If you want to add further attributes to the DaStGen2 data model, use the routine dastgen2.DataModel.add_attribute(). Each C++ data type that we use has its counterpart in the namespace dastgen2.attributes. With

my_model = dastgen2.DataModel( "mynamespace::MyClass" )
my_model.add_attribute( dastgen2.attributes.Double("myAttribute") )

you create for example a C++ class of the name MyClass which hosts one double attribute. Study the objects available in dastgen2.attributes.

Peano has some attributes of its own. They are specialisations/replacements of the native C++/DaStGen objects which use Peano-specific features. If you add

my_model.add_attribute( dastgen2.attributes.DoubleArray("myArray1", "14") )
my_model.add_attribute( peano4.dastgen2.Peano4DoubleArray("myArray2", "14"))

you get two double arrays of size 14. In the fist case, the attribute will be mapped onto a plain C++ array. The second attribute, myArray2, however will be mapped onto a tarch::la::Vector of size 14, i.e. use Peano's built-in technical architecture.


Peano usually adds the peano4.dastgen2.MPIAndStorage aspect to most of its storage classes. Most solvers, particle models, ... provide factory methods to create a DaStGen2 model. The returned object then host the right aspects already. You can nevertheless add further aspects.

Aggressive vectorisation

Most compilers need aggressive inlining before they can start to vectorise. Inlining is - without IPO - only possible if the setters and getters are all in the header, i.e. if they are exposed. DaStGen by default produces clean C++ code with a clear separation of headers and implementation. If you want the tool to abandon that principle, you have to set the expose_in_header flag for your attributes.

If you want this to happen for all attributes, call dastgen2.DataModel.expose_all_attributes_in_header_file(). The routine runs over all attributes and sets the expose flag.

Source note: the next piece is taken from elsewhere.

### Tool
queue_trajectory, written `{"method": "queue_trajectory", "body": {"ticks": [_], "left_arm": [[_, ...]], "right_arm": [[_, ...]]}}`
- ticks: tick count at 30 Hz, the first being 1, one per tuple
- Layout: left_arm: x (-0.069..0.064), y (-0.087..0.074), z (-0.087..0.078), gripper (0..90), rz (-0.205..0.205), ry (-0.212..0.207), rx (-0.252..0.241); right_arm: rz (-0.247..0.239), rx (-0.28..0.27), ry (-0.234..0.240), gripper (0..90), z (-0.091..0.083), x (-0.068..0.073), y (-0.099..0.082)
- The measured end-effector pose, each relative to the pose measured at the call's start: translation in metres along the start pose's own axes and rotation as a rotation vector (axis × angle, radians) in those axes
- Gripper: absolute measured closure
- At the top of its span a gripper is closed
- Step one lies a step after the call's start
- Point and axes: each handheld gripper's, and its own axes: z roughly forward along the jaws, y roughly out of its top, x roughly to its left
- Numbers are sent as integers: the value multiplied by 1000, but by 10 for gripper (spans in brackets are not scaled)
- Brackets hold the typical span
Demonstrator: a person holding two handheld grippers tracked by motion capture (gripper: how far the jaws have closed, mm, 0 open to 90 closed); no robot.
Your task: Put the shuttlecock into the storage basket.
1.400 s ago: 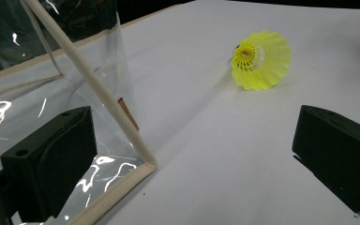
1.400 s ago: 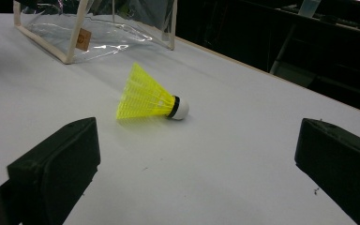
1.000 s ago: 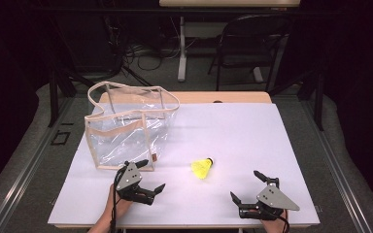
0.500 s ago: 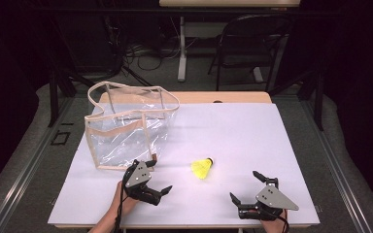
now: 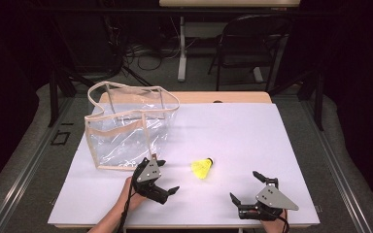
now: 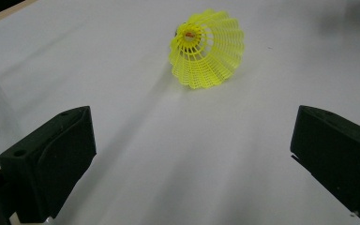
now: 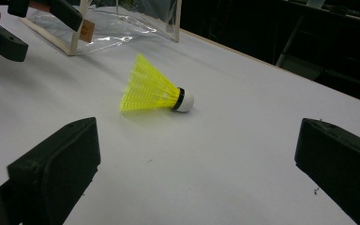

I do not make expose the default, as we know that all-in-the-header code typically produces vast executables and long compilation time. For a lot of routines, it is also not required, and for GPUs it seems not to play a role anyway, as you can always inline later via IPO. Finally, we hope for IPO to become, on the long term, universally supported everywhere such that we can return to a clear separation of declaration and definition.